Friday, 22 November 2013

Mopping and Washing Up - Practical Life Activities

'Following the child' is one of those phrases that Montessori is famous for. Simply put, it is meeting the interest of the child with an activity at their level. This week, we had two perfect examples.

My daughter has a strong interest in water based activities at the moment, whether it be washing her hands or washing the dishes, amongst other water activities. These activities fulfil the practical need whilst also giving her meaningful work to do. On this occasion her interest was in washing up. We set up the table together with cloths and a towel under her feet (see photos) and she took over the remaining items needed from the kitchen, one by one, using both hands: dish rack, dish brush, container for water to wash in, small bottle of diluted detergent to squirt and a jug of warm water. It is a good exercise involving concentration, balance and care. She then collected a bowl of dirty items from morning tea in a bowl, and began her work.

Pouring in water
Detergent in child size dispenser
Child size dish brush

For my son, following dinner he had a very strong urge to mop their play area. He packed up his blocks and cars and we cleared their play area of their work tables, snack table & chairs and the play mat. Whilst we were doing this he explained to me "Teamwork mummy, we are doing teamwork". Due to timing, I swept and he collected the dust using the dustpan & brush. He collected the floor cloths he needed while waiting for hot water. He has seen my husband mop with cloths underfoot and this is how he prefers to mop also. We then prepared the bucket, he poured in the water and I the cleaning solution and off he went. No direction or interruption on my part. Once he had completed their play area to his satisfaction, he offered to do the kitchen as well. While he went outside to tip out the dirty water, I went on ahead and swept and collected the dust this time. With refreshed water he continued mopping without loosing any concentration or motivation. Once he was happy with the result we went outside to rinse the mop & bucket. How satisfying!

Sweeping up the dust

The tiles are shiny once again!

Getting more water

Filling up the bucket to rinse mop

Final rinse with clean water ...

and pouring all that dirty water out - job done!

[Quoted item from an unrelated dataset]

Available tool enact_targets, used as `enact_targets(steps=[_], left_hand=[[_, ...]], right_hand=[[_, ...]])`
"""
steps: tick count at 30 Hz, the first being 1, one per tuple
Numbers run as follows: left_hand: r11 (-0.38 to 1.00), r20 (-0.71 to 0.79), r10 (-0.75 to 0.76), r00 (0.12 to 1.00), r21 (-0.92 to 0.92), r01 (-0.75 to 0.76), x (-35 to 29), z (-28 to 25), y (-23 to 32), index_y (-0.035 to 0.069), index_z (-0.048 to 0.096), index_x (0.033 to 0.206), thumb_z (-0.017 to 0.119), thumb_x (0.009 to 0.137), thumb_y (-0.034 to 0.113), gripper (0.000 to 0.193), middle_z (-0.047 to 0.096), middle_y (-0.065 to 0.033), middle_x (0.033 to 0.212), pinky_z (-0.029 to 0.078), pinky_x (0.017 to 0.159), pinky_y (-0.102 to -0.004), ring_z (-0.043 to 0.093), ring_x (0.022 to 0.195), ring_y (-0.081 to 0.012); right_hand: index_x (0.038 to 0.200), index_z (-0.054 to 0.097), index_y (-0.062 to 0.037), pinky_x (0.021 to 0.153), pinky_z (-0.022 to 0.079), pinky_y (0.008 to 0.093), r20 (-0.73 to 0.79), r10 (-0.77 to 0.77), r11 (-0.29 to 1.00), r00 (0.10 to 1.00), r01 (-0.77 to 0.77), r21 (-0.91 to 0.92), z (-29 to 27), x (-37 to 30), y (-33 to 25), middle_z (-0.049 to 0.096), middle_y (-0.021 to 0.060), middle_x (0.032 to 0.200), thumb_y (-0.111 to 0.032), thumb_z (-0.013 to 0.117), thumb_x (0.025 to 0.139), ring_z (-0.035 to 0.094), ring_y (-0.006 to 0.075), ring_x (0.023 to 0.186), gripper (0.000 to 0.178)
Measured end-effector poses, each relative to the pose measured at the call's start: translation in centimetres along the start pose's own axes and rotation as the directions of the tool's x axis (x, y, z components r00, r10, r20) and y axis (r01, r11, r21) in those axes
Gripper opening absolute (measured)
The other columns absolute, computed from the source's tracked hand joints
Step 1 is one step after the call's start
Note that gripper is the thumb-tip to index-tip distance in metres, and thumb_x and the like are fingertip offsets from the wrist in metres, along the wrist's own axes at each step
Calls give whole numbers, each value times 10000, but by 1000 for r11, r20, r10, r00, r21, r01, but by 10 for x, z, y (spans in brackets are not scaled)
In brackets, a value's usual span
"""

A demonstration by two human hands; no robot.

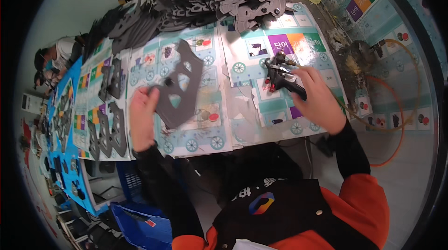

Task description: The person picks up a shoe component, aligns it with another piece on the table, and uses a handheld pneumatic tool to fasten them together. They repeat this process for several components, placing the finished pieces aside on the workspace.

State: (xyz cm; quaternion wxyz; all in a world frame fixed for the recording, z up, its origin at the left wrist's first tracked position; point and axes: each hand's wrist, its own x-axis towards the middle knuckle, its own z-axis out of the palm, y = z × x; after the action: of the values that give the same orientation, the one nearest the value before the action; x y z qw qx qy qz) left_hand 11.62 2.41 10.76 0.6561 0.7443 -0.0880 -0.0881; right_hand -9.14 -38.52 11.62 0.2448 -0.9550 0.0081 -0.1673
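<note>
My left hand pinches the left edge of a flat grey cut-out piece, which looks like a shoe upper part. It has several openings and a wavy edge, and is tilted above the patterned table sheet. At the right, my right hand closes around the black handle of a small spray gun with metal fittings and red knobs. Part of the handle is hidden by the fingers. More grey cut-out pieces lie in rows at the left of the table.
A big heap of grey pieces lines the far side. Yellow and orange hoses loop at the right, beside a crusted ledge. A blue crate stands below left. Other people sit beyond a blue table.
</note>
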Motion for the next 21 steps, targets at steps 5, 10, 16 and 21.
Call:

Introducing the child to the right practical life activity at the right time is important. In this example, this is a work that he has done before, but in the first instance can be achieved by observing the child's physical capabilities and interest level, as well as having child-sized materials ready and available prior to presenting it to him. This activity like all practical life activities gives the child a strong sense of purpose and contribution, as well as satisfaction and confidence upon completion.

Most importantly there is no pushing the child to choose a 'work' rather, 'following the child' by responding to his internal need and supporting him.